This is the scenario featured in a special film produced for The Carbon Journey 2016 – a unique collaboration between Aston University and Birmingham City University to dedicate three days of second-year teaching timetable to the impact of climate change on business and society, to ensure their students are equipped to join the organisations that are aiming to make headlines like this a reality.
2,500 students had the opportunity to attend the event at the Genting Arena, NEC on 31 October 2016 which was hosted by broadcaster Reeta Chakrabati, with guest speakers including adventurer and wildlife TV presenter Steve Backshall, journalist Clive Myrie and scientific performers The Festival of the Spoken Nerd. This fun and insightful alternative to a traditional lecture aimed to help students envisage the future consequences of climate change.
Aston students who participate will receive credits towards their degree – making Aston one of the first universities to embed a dedicated module on tackling climate change open to undergraduates from all subject areas.
In a mix of exciting talks, performances and videos, the audience gained a glimpse of what the world might look like if the climate danger threshold is breached. Students were able to witness some of the catastrophic consequences which may surface if global average temperatures cross the four degree mark.
The main event was followed by two days of elective seminars given at both universities by business leaders from Jaguar Land Rover, Siemens, and Foster and Partners, who highlighted the challenges and opportunities posed by climate change within their particular sector.
Professor Alec Cameron, Vice Chancellor of Aston University, said: “This is a unique opportunity for students to learn about climate change in a way that feels real to them. So much of the science communication around global warming highlights abstract threats to our future. It’s hard to bring these back down to earth and prompt individuals to think seriously about the everyday choices they can make. Carbon Journey 2016 was designed to do just that.

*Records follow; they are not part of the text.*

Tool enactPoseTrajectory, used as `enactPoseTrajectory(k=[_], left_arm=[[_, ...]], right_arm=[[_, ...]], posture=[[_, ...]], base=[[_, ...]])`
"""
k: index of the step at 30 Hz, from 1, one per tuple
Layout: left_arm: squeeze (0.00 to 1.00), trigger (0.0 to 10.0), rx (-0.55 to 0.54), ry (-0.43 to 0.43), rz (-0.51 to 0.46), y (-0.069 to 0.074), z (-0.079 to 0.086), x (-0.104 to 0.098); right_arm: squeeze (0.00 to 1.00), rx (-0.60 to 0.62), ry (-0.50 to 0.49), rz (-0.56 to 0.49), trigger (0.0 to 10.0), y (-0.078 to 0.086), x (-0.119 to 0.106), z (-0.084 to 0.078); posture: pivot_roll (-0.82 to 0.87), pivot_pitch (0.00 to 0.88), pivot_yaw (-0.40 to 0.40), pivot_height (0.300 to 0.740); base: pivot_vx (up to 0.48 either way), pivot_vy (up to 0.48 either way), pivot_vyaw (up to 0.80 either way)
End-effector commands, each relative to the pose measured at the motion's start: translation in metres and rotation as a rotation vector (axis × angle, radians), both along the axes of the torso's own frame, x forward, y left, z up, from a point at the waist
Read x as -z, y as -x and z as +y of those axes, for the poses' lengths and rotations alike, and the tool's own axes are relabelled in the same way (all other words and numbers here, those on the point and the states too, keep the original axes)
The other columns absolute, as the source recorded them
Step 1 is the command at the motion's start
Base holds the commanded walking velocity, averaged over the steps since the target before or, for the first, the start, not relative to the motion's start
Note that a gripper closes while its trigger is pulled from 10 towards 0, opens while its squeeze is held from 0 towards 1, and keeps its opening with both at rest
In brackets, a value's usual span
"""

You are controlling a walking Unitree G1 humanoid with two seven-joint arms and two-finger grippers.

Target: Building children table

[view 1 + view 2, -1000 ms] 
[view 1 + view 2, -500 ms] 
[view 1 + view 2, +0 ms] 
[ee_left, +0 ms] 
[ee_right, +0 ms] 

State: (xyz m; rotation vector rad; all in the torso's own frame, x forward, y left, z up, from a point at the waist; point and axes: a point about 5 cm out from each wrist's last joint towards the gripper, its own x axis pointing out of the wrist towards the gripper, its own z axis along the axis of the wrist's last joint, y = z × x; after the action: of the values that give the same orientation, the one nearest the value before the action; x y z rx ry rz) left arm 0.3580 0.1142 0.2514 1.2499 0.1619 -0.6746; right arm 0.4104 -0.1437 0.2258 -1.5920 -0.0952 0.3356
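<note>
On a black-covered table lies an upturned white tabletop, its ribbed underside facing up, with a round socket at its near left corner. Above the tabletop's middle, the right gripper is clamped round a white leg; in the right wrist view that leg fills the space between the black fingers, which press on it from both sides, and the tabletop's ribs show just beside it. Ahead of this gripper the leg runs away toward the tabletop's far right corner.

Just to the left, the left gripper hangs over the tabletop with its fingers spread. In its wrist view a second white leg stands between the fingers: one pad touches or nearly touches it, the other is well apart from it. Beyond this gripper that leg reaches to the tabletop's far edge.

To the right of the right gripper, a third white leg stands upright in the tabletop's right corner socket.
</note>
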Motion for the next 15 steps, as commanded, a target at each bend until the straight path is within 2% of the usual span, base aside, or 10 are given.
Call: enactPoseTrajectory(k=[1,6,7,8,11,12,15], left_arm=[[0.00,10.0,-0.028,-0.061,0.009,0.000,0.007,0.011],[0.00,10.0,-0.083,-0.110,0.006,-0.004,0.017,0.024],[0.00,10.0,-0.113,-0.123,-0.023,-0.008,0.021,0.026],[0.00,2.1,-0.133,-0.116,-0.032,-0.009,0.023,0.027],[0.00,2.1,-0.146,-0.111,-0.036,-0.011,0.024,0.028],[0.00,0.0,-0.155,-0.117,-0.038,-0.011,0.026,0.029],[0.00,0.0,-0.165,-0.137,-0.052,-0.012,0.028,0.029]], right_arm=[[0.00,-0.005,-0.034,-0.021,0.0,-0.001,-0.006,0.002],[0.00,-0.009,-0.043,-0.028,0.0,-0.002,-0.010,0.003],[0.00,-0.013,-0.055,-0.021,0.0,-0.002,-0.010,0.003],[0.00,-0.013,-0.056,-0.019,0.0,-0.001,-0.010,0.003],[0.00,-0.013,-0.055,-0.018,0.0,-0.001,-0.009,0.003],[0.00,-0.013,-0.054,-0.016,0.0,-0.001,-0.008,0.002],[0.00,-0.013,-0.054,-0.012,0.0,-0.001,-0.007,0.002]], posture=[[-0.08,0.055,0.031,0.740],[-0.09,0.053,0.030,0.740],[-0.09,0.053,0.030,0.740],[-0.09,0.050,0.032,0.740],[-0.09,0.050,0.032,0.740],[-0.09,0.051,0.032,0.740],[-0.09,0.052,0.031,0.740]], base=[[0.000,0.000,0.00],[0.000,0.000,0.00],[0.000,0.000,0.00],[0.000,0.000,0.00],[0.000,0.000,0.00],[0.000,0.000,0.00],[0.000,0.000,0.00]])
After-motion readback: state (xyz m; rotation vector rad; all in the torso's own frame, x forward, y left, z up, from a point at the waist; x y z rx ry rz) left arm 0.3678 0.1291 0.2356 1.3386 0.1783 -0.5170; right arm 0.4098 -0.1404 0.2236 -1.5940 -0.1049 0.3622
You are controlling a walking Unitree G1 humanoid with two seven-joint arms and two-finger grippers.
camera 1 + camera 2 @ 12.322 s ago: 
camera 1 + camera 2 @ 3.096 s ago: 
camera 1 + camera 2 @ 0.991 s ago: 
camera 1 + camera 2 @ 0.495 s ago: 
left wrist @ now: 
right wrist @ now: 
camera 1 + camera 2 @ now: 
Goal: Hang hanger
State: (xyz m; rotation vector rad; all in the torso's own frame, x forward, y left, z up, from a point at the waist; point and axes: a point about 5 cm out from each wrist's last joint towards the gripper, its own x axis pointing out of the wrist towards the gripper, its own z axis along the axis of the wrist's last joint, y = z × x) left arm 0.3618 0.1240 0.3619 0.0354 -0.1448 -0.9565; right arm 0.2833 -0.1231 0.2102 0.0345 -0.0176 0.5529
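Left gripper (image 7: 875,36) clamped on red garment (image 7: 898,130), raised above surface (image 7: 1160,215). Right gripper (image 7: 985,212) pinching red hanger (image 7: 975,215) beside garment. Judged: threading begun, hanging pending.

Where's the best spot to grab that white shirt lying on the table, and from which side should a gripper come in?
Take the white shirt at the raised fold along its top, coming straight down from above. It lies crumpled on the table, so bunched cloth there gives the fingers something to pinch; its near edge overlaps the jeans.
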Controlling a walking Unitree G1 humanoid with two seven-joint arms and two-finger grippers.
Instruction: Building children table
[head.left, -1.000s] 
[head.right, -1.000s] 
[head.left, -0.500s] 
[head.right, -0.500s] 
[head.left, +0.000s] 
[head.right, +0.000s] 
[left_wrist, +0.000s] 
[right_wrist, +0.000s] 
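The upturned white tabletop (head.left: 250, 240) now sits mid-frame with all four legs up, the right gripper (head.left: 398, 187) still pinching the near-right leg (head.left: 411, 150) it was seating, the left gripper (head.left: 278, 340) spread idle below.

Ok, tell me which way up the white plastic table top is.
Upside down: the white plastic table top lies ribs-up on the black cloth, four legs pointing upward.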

“The three-day programme is just one aspect of Aston’s long-term commitment to embed low carbon education across all degree programmes, so that each and every student learns of its real-world application. At the same time, major research projects led by our academics are taking waste products and converting them to energy in the Punjab region of India (Energy Harvest) and designing the next generation of LED technology with better efficiency and longer life (NewLED).”
With more than 35,000 students and over 3,000 employees between them, Aston and Birmingham City Universities want to educate the next generation in the risks posed by climate change to economic and social structures, as well as the far-reaching benefits of a global shift to sustainability and clean energy
Professor Julian Beer, Deputy Vice Chancellor of Birmingham City University, said: “The COP21 Paris Agreement recognised that collective action is need to combat climate change. This needs to be distributed at an international, national and local level to achieve maximum change. We believe it is our responsibility to send our students out into the world as global citizens. It’s why we’re collaborating with Aston University to bring greater numbers together and share in a common cause.
“Our purpose is three-fold. We want to help students understand how global warming will hurt their future, the need to adapt to the stresses of a changing climate, and the potential for innovation to fix impending problems and open up new opportunities for transformation and growth. Because what our students do next will define which future we get.”